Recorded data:
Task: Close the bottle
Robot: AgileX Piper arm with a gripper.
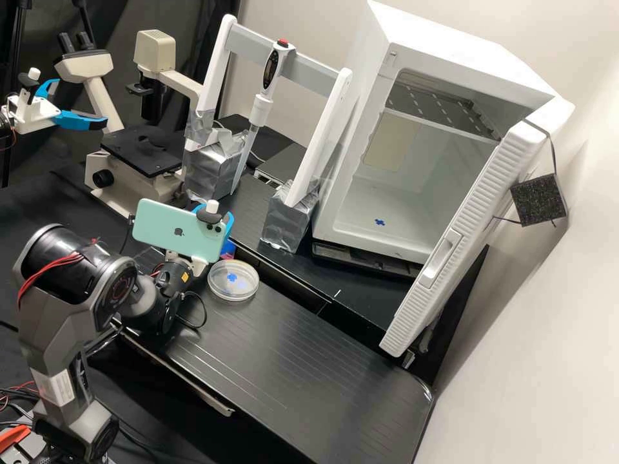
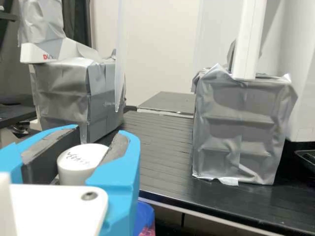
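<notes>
The high view puts the gripper [image 1: 229,222] just behind the petri dish [image 1: 232,292], partly hidden by the pale green phone [image 1: 180,231] mounted at the wrist. In the wrist view the two blue fingers [image 2: 118,183] stand part-way apart, their dark pads [image 2: 49,151] closed against the sides of a white cap [image 2: 78,164] with handwriting on its top. Whether a bottle neck sits under this cap, I cannot tell. Just beside one finger, and near the petri dish, is a rounded blue thing [image 2: 143,215] with pink below it; I cannot tell whether it is the bottle.

The dish itself lies flat on the near bench [image 1: 290,367], with blue marks showing through it. Behind it, across the gap, two silver-wrapped blocks [image 2: 241,132] stand upright, well apart, each carrying a white post [image 1: 320,135]. A grey crossbar [image 1: 316,76] joins the posts, and a pipette [image 1: 262,106] hangs from it, tip down, farther back than the dish. Beyond the dish and to the high view's left stands the microscope [image 1: 145,154]; beyond it on the other side, the white incubator [image 1: 464,45] has its door [image 1: 461,225] swung open.
</notes>
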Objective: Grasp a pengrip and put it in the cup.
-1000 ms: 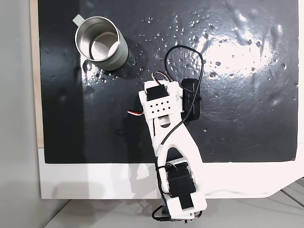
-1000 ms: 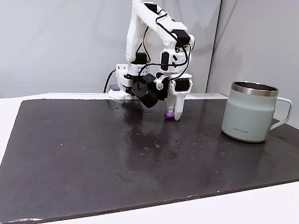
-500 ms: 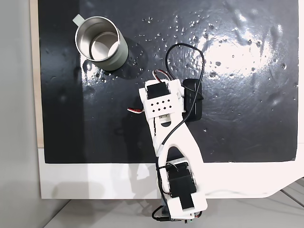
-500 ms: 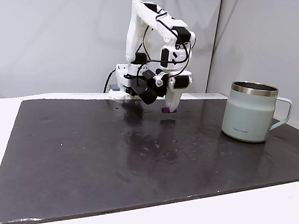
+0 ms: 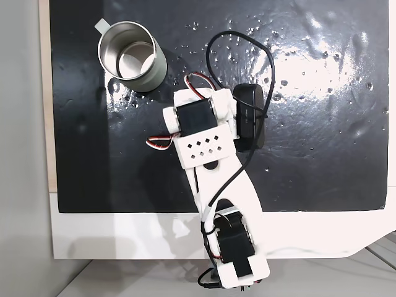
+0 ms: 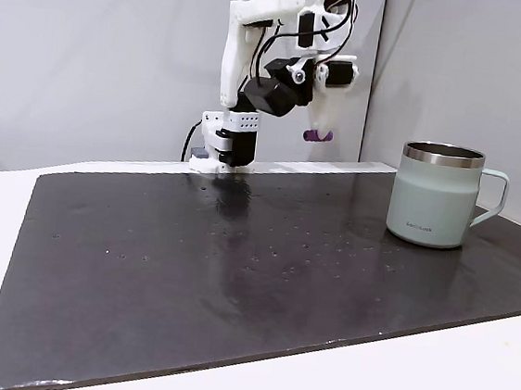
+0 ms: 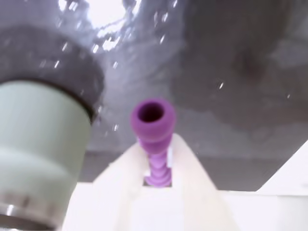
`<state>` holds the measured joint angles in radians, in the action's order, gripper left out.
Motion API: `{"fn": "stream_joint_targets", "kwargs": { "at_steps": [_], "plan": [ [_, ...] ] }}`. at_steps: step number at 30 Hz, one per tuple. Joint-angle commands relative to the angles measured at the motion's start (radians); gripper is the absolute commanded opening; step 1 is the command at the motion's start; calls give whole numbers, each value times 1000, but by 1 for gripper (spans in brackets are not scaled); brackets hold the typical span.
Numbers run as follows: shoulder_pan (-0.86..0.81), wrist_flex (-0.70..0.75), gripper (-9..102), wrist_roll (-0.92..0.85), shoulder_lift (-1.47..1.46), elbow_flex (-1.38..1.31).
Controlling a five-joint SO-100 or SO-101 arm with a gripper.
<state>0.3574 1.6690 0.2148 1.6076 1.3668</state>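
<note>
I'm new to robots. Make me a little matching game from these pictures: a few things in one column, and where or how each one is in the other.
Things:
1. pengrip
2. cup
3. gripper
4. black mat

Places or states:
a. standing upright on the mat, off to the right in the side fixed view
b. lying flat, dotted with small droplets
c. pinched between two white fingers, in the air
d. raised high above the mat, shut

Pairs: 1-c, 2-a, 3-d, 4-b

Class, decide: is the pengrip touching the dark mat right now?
Apart. In a fixed view from the side, the pengrip hangs in the claw high above the dark mat, with the pale wall visible beneath it.
</note>
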Motion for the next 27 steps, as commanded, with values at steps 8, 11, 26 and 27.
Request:
{"fn": "stream_joint_targets", "kwargs": {
  "at_steps": [8, 11, 26, 27],
  "plan": [
    [23, 20, 0, -15, 169, -193],
    [32, 21, 0, -15, 193, -252],
    [37, 20, 0, -37, 179, -433],
    [34, 20, 0, -38, 153, -457]
  ]
}}
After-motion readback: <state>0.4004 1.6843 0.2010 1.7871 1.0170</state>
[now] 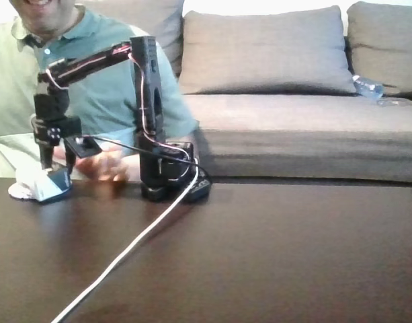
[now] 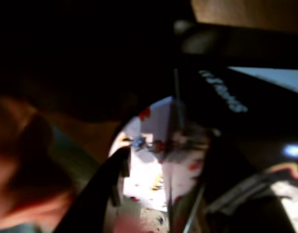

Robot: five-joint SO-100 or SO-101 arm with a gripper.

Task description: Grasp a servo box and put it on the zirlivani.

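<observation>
Zirlivani [image 1: 19, 190]: at the far left of your fixed view you see a thin white disc lying flat on the dark table [image 1: 273, 256], partly hidden under the box.
Servo box [image 1: 52, 183]: it sits on the disc's right part, tilted a little, pale top up and dark front toward you. In the wrist view the box [image 2: 251, 116] fills the right side, black with white lettering, very close and blurred.
Gripper [image 1: 56, 163]: it hangs straight down over the box, fingertips at the box's top. Your fixed view is too soft to show the gap between the fingers, and the wrist view is too blurred and dark; you cannot tell whether they clamp the box or stand open around it.
Dark finger [image 2: 97, 194]: in the wrist view one black finger rises from the bottom edge, left of the speckled white patch [image 2: 149, 170].
Person's hand [image 1: 105, 165]: just right of the gripper, behind the arm, resting near the table edge, blurred.
Arm [image 1: 144, 101]: its black upright column stands on a base at centre-left, with the upper link reaching left toward the gripper.
Cable [image 1: 125, 250]: a white lead runs from the base down to the bottom edge.
Sofa [image 1: 293, 114]: grey, behind the table, filling the right half.
</observation>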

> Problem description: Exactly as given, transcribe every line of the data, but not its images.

> Answer box:
Task: Close the bottle
Robot: AgileX Piper arm with a gripper.
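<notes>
The high view puts the gripper [image 1: 229,222] just behind the petri dish [image 1: 232,292], partly hidden by the pale green phone [image 1: 180,231] mounted at the wrist. In the wrist view the two blue fingers [image 2: 118,183] stand part-way apart, their dark pads [image 2: 49,151] closed against the sides of a white cap [image 2: 78,164] with handwriting on its top. Whether a bottle neck sits under this cap, I cannot tell. Just beside one finger, and near the petri dish, is a rounded blue thing [image 2: 143,215] with pink below it; I cannot tell whether it is the bottle.

The dish itself lies flat on the near bench [image 1: 290,367], with blue marks showing through it. Behind it, across the gap, two silver-wrapped blocks [image 2: 241,132] stand upright, well apart, each carrying a white post [image 1: 320,135]. A grey crossbar [image 1: 316,76] joins the posts, and a pipette [image 1: 262,106] hangs from it, tip down, farther back than the dish. Beyond the dish and to the high view's left stands the microscope [image 1: 145,154]; beyond it on the other side, the white incubator [image 1: 464,45] has its door [image 1: 461,225] swung open.
</notes>
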Objective: Grasp a pengrip and put it in the cup.
-1000 ms: 
-1000 ms: 
-500 ms: 
-500 ms: 
+0 ms: 
+0 ms: 
+0 ms: 
`<state>` holds the measured joint angles in radians, in the action's order, gripper left out.
Motion API: `{"fn": "stream_joint_targets", "kwargs": { "at_steps": [_], "plan": [ [_, ...] ] }}`. at_steps: step number at 30 Hz, one per tuple. Joint-angle commands relative to the angles measured at the motion's start (radians); gripper is the absolute commanded opening; step 1 is the command at the motion's start; calls give whole numbers, each value times 1000, but by 1 for gripper (spans in brackets are not scaled); brackets hold the typical span.
Numbers run as follows: shoulder_pan (-0.86..0.81), wrist_flex (-0.70..0.75), gripper (-9..102), wrist_roll (-0.92..0.85), shoulder_lift (-1.47..1.46), elbow_flex (-1.38..1.31).
Controlling a five-joint SO-100 or SO-101 arm with a gripper.
<state>0.3574 1.6690 0.2148 1.6076 1.3668</state>
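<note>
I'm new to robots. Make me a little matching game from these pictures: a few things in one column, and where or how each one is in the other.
Things:
1. pengrip
2. cup
3. gripper
4. black mat

Places or states:
a. standing upright on the mat, off to the right in the side fixed view
b. lying flat, dotted with small droplets
c. pinched between two white fingers, in the air
d. raised high above the mat, shut

Pairs: 1-c, 2-a, 3-d, 4-b

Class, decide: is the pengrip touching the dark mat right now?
Apart. In a fixed view from the side, the pengrip hangs in the claw high above the dark mat, with the pale wall visible beneath it.
</note>
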Motion for the next 27 steps, as commanded, with values at steps 8, 11, 26 and 27.
Request:
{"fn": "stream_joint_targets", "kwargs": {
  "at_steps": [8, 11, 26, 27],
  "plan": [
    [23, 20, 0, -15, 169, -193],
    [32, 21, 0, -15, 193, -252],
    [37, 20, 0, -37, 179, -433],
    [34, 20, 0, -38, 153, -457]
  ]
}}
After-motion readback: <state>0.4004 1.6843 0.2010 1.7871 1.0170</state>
[now] 
[now] 

Robot: five-joint SO-100 or SO-101 arm with a gripper.

Task description: Grasp a servo box and put it on the zirlivani.

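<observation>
Zirlivani [image 1: 19, 190]: at the far left of your fixed view you see a thin white disc lying flat on the dark table [image 1: 273, 256], partly hidden under the box.
Servo box [image 1: 52, 183]: it sits on the disc's right part, tilted a little, pale top up and dark front toward you. In the wrist view the box [image 2: 251, 116] fills the right side, black with white lettering, very close and blurred.
Gripper [image 1: 56, 163]: it hangs straight down over the box, fingertips at the box's top. Your fixed view is too soft to show the gap between the fingers, and the wrist view is too blurred and dark; you cannot tell whether they clamp the box or stand open around it.
Dark finger [image 2: 97, 194]: in the wrist view one black finger rises from the bottom edge, left of the speckled white patch [image 2: 149, 170].
Person's hand [image 1: 105, 165]: just right of the gripper, behind the arm, resting near the table edge, blurred.
Arm [image 1: 144, 101]: its black upright column stands on a base at centre-left, with the upper link reaching left toward the gripper.
Cable [image 1: 125, 250]: a white lead runs from the base down to the bottom edge.
Sofa [image 1: 293, 114]: grey, behind the table, filling the right half.
</observation>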

This completes the response to the exercise.